In Medford, businesspeople did not want the proposed I-5 to bypass it in favor of an alternate route along Hillcrest Road. These commercial interests strongly believed that if the thoroughfare headed over routes east or west of the town–and not following the downtown route of Bear Creek–that Medford would lose significant business.
They made their case to Glenn Jackson, the powerful Oregon Highway Commission head, and Earl Miller, the mayor of Medford, who agreed with their arguments. Although the central route brought the important traffic closer, it would cut the town in half, had no place for on-ramps, and was expensive. Although the decision was controversial, Jackson had the power to say where the freeway went and how. He decided to put I-5 over Medford, and the I-5 Central Point to Barnett Road off-ramp opened in 1962; the Barnett-to-Ashland section was completed in late July 1963.
The Siskiyou Summit is not only the highest of any I-5 pass (at 4,310 feet), but it’s the heaviest used and has the steepest grade.

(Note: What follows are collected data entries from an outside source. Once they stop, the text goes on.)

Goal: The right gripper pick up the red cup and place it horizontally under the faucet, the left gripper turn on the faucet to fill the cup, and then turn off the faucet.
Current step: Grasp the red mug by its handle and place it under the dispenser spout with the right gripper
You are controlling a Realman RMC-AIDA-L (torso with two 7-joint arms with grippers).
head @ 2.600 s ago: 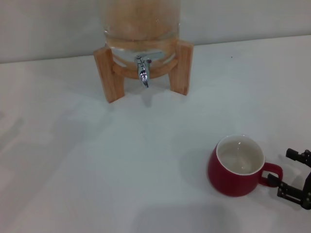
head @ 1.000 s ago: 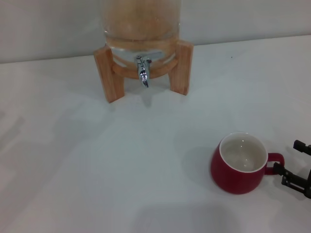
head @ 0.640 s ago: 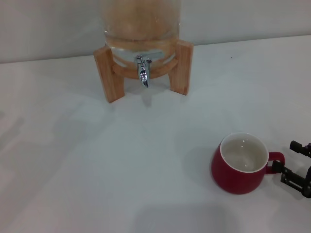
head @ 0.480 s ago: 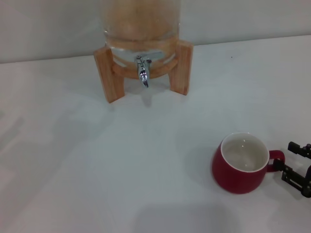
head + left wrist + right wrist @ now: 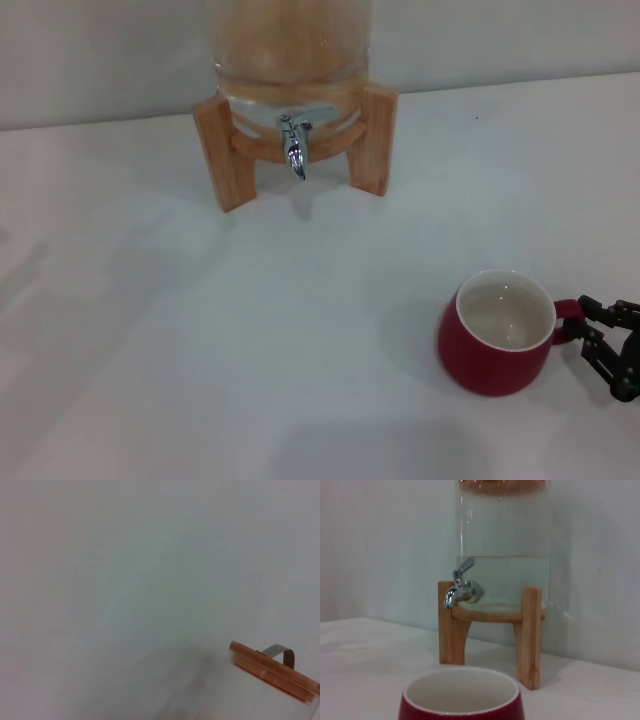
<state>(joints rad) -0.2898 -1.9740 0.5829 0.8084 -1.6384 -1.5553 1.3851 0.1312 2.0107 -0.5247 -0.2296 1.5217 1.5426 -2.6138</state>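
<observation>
While the small chrome faucet (image 5: pixel 295 150) juts from the glass dispenser on its wooden stand (image 5: pixel 290 110) at the far left of the white table (image 5: pixel 150 330), the rounded dark red ceramic cup (image 5: pixel 497 345) stands upright, well apart from it near the right edge. Its glazed, stiff body looks slippery and breakable, so the loop handle seems the surest hold. The right gripper (image 5: pixel 585 325) has its black fingers closed around that handle; the left gripper is out of sight.

Soft, even overhead light (slightly hazy throughout) casts faint shadows on the white table (image 5: pixel 150 330).
</observation>
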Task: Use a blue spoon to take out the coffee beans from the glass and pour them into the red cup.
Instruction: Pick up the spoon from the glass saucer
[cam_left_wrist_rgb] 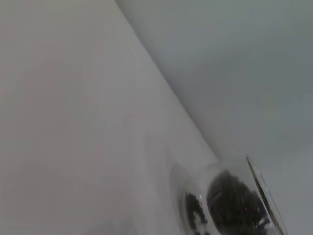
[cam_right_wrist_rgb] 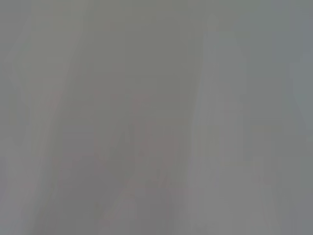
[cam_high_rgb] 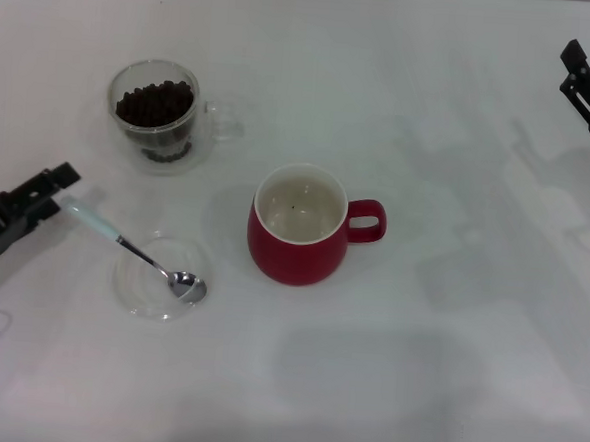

Its course over the Siskiyou Mountains came from political pressure by those who wanted the new freeway to run parallel to U.S. Highway 99 through the Rogue Valley, not parallel to U.S. 97 through central Oregon.
As with all of the freeway construction, homes and businesses in the right-of-way had to relocate. Callahan’s Siskiyou Lodge was no different. The owners used the condemnation money to buy a larger piece of land a short distance up Old Highway 99, below the Siskiyou summit and just off Exit 6 from I-5. When this portion was completed in 1964, Callahan’s reopened in July 1965 where it’s now located. Old Highway 99 was deactivated upon the freeway’s completion; despite that this four-lane, modern freeway over the summit is better designed than the previous two-lane, twisting course, winter storms still close it down for a day or two.
The California-Oregon border at the Siskiyou Summit does not have an exit and is designated the “0” mileage point. Heading north towards Ashland and eventually Portland, approximately one mile away is Exit 1 at the Siskiyou Summit. Each exit number from there is the number of rounded miles that have been traveled from the border. Accordingly, Exit 19 is 19 miles away at the Valley View turnoff; and one has driven 30 miles once at Medford’s Exit 30 for Highway 62 and Crater Lake.
When the last link through Oregon was completed in October 1966, I-5 was ready for the public’s transit through this state. It still is as valuable now as it was then.